テレマティクス保険代理店大手7169NFCホールディングス(直近決算期売上高284億円)、生損保代理店大手8798アドバンスクリエイト(直近決算期売上高110億円)などが競合として挙げられる。

連結の範囲

同社グループは、同社及び連結子会社1社(株式会社インフォディオ)により構成され、保険販売事業、ソリューション事業、システム事業を営む。

強み・弱み

文字を読み取りPC利用可能なデジタル文字コードに変換するOCR技術が強み。

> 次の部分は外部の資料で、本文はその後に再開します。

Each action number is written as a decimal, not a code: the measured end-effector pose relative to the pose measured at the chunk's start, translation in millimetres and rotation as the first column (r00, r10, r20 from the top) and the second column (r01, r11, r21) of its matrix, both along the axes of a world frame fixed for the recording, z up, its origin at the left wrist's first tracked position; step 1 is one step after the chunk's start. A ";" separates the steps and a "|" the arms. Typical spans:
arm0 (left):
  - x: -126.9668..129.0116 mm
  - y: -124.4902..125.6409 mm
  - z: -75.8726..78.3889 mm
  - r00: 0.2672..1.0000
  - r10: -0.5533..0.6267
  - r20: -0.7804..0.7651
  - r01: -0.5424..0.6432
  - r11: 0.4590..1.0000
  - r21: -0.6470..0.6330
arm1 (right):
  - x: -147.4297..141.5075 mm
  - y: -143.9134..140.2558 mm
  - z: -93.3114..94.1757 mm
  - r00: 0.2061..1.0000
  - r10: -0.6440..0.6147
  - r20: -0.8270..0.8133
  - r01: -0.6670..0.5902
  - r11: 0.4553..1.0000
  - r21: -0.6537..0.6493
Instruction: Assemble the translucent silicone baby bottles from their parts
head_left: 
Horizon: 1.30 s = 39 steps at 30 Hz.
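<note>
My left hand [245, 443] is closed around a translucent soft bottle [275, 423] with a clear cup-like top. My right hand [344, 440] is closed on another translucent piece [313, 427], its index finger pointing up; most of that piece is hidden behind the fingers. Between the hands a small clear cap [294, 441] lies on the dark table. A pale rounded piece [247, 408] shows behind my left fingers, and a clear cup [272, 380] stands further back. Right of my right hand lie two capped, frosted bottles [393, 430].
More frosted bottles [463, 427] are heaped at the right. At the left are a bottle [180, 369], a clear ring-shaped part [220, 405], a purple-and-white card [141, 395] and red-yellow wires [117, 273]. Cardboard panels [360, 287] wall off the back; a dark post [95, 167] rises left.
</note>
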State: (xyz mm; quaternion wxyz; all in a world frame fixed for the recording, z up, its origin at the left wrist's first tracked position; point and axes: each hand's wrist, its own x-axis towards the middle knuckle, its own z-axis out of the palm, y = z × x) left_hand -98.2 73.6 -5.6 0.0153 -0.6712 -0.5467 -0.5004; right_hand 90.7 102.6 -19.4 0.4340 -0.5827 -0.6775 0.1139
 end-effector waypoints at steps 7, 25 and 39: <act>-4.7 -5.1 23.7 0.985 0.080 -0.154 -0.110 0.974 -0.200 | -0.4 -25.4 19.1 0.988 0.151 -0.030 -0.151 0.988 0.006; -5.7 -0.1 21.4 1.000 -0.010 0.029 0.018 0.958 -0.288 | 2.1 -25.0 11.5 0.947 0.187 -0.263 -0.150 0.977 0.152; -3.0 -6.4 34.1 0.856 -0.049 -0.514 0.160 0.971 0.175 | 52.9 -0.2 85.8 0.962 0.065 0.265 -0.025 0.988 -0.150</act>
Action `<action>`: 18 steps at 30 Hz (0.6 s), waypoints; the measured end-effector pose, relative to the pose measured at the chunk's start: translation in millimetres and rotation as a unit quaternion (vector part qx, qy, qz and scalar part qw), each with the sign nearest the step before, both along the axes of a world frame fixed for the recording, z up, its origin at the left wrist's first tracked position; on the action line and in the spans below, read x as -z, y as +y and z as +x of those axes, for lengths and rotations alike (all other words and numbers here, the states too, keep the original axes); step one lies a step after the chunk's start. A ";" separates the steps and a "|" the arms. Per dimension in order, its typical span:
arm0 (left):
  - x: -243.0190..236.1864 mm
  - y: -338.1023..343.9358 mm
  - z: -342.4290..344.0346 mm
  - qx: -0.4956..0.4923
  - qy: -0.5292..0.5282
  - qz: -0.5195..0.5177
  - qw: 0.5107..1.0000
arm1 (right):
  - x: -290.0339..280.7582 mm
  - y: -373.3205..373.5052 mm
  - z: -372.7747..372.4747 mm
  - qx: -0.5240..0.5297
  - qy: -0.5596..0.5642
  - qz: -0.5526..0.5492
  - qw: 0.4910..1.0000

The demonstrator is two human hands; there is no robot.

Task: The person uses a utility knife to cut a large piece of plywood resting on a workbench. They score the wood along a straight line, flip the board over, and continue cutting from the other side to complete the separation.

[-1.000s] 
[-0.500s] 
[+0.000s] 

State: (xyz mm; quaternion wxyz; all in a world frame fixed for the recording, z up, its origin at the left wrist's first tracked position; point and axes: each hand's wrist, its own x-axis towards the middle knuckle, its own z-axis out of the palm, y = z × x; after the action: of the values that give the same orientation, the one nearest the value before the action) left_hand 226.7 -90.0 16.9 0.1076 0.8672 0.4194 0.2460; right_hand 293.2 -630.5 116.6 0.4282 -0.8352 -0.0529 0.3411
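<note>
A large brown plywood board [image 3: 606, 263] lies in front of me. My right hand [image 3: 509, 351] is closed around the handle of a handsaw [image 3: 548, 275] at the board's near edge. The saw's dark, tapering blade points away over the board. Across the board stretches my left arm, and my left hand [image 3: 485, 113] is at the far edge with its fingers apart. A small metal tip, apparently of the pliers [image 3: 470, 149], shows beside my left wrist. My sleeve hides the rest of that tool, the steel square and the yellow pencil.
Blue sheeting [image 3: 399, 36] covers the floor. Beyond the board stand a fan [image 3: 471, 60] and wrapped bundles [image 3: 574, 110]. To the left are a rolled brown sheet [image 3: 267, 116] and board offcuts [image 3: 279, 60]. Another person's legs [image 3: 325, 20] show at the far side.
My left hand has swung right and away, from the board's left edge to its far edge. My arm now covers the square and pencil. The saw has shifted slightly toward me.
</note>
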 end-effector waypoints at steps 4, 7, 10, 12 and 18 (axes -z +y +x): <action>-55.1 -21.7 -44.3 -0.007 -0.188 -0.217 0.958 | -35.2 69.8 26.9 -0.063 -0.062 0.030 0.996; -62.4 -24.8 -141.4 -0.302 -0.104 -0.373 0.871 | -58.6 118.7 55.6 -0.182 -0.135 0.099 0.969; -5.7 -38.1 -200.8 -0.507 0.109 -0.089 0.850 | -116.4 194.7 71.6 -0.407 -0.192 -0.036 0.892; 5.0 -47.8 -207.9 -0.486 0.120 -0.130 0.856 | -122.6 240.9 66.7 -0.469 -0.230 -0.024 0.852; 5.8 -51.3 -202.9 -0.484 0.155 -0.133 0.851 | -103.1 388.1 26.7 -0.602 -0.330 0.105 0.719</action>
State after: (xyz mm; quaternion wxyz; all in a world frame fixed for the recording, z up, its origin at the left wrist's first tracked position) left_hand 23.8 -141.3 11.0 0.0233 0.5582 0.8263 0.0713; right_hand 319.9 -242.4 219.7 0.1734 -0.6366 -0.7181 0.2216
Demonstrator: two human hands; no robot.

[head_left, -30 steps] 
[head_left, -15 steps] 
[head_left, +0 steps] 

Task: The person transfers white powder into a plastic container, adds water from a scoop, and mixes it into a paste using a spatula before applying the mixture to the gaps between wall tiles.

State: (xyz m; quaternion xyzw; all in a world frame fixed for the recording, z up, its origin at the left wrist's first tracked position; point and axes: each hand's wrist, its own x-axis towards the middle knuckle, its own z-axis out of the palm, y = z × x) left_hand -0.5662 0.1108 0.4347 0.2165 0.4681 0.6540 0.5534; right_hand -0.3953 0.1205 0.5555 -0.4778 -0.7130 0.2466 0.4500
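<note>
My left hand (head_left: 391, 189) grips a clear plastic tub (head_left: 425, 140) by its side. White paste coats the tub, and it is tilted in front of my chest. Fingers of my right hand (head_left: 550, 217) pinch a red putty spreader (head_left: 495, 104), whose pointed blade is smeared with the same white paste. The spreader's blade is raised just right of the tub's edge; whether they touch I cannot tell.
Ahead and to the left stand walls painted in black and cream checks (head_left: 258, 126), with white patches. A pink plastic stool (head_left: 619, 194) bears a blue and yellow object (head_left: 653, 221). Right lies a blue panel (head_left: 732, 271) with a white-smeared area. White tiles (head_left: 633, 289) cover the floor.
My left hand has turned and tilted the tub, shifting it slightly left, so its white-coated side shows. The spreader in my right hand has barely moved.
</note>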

取引保険会社による審査基準の強化等に伴い保険契約の成約率が低下する可能性や、取引保険会社の営業政策の変更や財政状態の悪化等の理由により代理店手数料率が見直される可能性があることが懸念される。

KPI

2022年6月期第2四半期におけるKPIは下記。
保険事業
①     直営店舗推移 57店舗
②     直営店集客数 6,301人
③     直営店成約率 56.6%
④     一世帯当たりの成約単価 165千円
ソリューション事業
①     ASシリーズID数推移 8,739ID
②     FC店舗推移 197店舗
③     FC他業界の動向

業績

2017年6月期から2021年6月期までの5期をみると、売上高は2,848百万円から4,638百万円と順調に推移、経常利益は213百万円から374百万円となっているが、来店型のビジネスモデルのため集客が感染症の影響を受け、業績のピークは2019年6月期の546百万円。営業CFは恒常的にプラス、投資CFは恒常的にマイナス。2022年6月期第2四半期の自己資本比率は84.6%。